Medical opinions, which include physician statements regarding the nature and severity of the claimant's impairments, may support the ALJ's determination of whether a claimant suffers from a severe impairment. 20 C.F.R. § 404.1527(a)(2). When assessing the medical evidence, the ALJ must state with particularity the weight afforded to different medical opinions and the reasons therefor. Winschel v. Comm'r of Soc. Sec., 631 F.3d 1176, 1179 (11th Cir. 2011). In determining the weight to afford a medical opinion, the ALJ considers the following factors: the examining and treatment relationship between the claimant and doctor, the length of the treatment and the frequency of the examination, the nature and extent of the treatment relationship, the supportability and consistency of the evidence, the specialization of the doctor, and other factors that tend to support or contradict the opinion. Hearn v. Comm'r, Soc. Sec. Admin., 619 F. App'x 892, 895 (11th Cir. 2015). Typically, the ALJ must afford the opinion of a treating physician substantial or considerable weight unless "good cause" is shown to the contrary. Crawford v. Comm'r of Soc. Sec., 363 F.3d 1155, 1159 (11th Cir. 2004) (citation omitted). However, the ALJ does not have to defer to the opinion of a physician who conducted a single examination and who was not a treating physician. McSwain v. Bowen, 814 F.2d 617, 619 (11th Cir. 1987). Ultimately, the ALJ may reject the opinion of any physician if the evidence supports a contrary conclusion. Sryock v. Heckler, 764 F.2d 834, 835 (11th Cir. 1985).

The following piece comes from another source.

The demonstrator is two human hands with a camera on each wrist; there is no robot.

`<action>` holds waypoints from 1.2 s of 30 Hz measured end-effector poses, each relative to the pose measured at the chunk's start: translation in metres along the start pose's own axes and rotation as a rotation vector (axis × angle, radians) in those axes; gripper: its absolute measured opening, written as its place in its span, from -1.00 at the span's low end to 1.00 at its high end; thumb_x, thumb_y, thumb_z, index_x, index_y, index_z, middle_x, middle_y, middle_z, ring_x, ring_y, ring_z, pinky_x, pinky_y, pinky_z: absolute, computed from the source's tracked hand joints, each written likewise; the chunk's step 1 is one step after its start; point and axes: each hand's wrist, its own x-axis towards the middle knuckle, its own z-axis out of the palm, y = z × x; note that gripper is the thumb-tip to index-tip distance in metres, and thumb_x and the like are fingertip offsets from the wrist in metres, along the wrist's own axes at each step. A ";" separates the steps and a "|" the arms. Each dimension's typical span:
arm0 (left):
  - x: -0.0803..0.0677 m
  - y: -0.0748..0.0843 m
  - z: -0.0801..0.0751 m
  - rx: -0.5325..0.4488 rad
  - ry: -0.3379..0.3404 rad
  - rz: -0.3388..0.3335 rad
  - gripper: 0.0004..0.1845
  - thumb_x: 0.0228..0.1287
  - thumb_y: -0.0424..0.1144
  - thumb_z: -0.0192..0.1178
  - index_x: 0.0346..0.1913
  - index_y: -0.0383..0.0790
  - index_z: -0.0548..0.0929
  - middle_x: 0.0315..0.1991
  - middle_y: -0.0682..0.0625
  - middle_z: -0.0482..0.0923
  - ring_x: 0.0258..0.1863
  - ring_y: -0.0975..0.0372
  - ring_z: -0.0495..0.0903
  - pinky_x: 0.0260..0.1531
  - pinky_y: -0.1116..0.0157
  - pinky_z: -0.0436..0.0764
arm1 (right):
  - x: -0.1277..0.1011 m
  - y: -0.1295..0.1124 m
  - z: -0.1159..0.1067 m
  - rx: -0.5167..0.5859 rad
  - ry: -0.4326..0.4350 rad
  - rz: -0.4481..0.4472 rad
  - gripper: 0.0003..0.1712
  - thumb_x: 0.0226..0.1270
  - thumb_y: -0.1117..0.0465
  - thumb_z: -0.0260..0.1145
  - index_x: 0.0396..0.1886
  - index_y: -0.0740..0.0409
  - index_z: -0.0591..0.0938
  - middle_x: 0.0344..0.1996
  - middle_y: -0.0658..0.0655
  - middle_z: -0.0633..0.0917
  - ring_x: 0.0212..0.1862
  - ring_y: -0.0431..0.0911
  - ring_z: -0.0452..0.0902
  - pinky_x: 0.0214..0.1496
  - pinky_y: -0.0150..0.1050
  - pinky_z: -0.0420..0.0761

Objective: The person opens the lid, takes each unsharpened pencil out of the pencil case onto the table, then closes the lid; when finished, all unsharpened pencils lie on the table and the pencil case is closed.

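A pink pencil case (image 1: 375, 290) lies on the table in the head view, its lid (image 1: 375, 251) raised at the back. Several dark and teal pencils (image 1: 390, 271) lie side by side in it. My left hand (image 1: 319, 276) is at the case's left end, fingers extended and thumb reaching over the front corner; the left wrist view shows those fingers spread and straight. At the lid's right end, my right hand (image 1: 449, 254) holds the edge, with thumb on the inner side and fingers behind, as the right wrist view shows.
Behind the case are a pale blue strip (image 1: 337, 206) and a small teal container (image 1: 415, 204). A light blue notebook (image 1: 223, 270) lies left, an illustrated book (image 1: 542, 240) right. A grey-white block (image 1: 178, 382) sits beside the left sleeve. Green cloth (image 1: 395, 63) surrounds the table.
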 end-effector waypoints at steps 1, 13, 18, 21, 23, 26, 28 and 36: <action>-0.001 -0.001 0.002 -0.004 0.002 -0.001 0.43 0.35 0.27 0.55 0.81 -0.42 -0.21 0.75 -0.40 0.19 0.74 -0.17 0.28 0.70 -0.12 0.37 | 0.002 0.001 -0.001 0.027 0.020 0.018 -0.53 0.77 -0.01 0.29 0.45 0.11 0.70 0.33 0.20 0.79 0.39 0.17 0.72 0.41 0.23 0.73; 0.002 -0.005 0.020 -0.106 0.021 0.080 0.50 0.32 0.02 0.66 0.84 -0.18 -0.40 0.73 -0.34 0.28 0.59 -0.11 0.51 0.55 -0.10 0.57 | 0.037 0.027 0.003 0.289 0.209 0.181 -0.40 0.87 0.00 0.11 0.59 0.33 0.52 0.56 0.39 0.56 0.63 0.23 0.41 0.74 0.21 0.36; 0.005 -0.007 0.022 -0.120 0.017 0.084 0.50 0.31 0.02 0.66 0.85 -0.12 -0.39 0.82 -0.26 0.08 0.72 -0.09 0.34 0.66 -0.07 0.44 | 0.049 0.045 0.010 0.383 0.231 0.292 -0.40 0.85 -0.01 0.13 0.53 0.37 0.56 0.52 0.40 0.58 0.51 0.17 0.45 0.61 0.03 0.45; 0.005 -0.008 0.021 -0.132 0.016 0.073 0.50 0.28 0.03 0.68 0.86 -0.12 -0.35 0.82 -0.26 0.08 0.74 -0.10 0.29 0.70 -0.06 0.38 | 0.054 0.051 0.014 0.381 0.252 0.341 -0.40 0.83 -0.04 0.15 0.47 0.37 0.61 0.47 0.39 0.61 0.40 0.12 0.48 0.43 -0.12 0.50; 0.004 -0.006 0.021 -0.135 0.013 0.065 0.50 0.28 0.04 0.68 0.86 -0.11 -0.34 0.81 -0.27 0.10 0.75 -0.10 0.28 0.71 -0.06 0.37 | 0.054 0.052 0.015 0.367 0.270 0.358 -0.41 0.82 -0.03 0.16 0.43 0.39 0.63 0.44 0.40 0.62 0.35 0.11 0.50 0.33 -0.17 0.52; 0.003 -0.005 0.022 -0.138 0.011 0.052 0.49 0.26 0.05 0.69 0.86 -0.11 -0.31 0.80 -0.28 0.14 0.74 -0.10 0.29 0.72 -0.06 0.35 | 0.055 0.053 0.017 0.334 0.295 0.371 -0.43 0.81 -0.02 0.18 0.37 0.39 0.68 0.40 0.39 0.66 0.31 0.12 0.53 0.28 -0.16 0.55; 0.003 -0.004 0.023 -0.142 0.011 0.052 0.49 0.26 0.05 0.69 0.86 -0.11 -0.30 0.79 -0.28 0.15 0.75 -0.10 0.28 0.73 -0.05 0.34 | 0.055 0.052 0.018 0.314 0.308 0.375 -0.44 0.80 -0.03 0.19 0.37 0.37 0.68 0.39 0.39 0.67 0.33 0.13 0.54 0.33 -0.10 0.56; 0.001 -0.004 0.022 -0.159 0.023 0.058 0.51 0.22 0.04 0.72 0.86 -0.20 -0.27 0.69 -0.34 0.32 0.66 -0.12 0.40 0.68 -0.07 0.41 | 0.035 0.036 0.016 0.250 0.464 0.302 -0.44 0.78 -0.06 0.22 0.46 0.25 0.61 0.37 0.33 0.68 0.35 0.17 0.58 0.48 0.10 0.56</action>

Listing 12.05 applies to intellectual disability, which "refers to significantly subaverage general intellectual functioning with deficits in adaptive functioning initially manifested during the developmental period; i.e., the evidence demonstrates or supports onset of the impairment before age 22." 20 C.F.R. Part 404, Subpart P, Appendix 1, Listing 12.05. The required level of severity under Listing 12.05 is met if the claimant can establish any of the following: (1) mental incapacity evidenced by dependence on others for personal needs (e.g., toileting, eating, dressing, or bathing) and inability to follow directions, such that the use of standardized measures of intellectual functioning is precluded; (2) a valid verbal, performance, or full scale IQ of 59 or less; (3) a valid verbal, performance, or full scale IQ of 60 through 70 and a physical or other mental impairment imposing an additional and significant work-related limitation of function; or (4) a valid verbal, performance, or full scale IQ of 60 through 70, resulting in at least two of the following: marked restriction of activities of daily living; marked difficulties in maintaining social functioning; marked difficulties in maintaining concentration, persistence, or pace; or repeated episodes of decompensation, each of extended duration. 20 C.F.R. Part 404, Subpart P, Appendix 1, Listing 12.05.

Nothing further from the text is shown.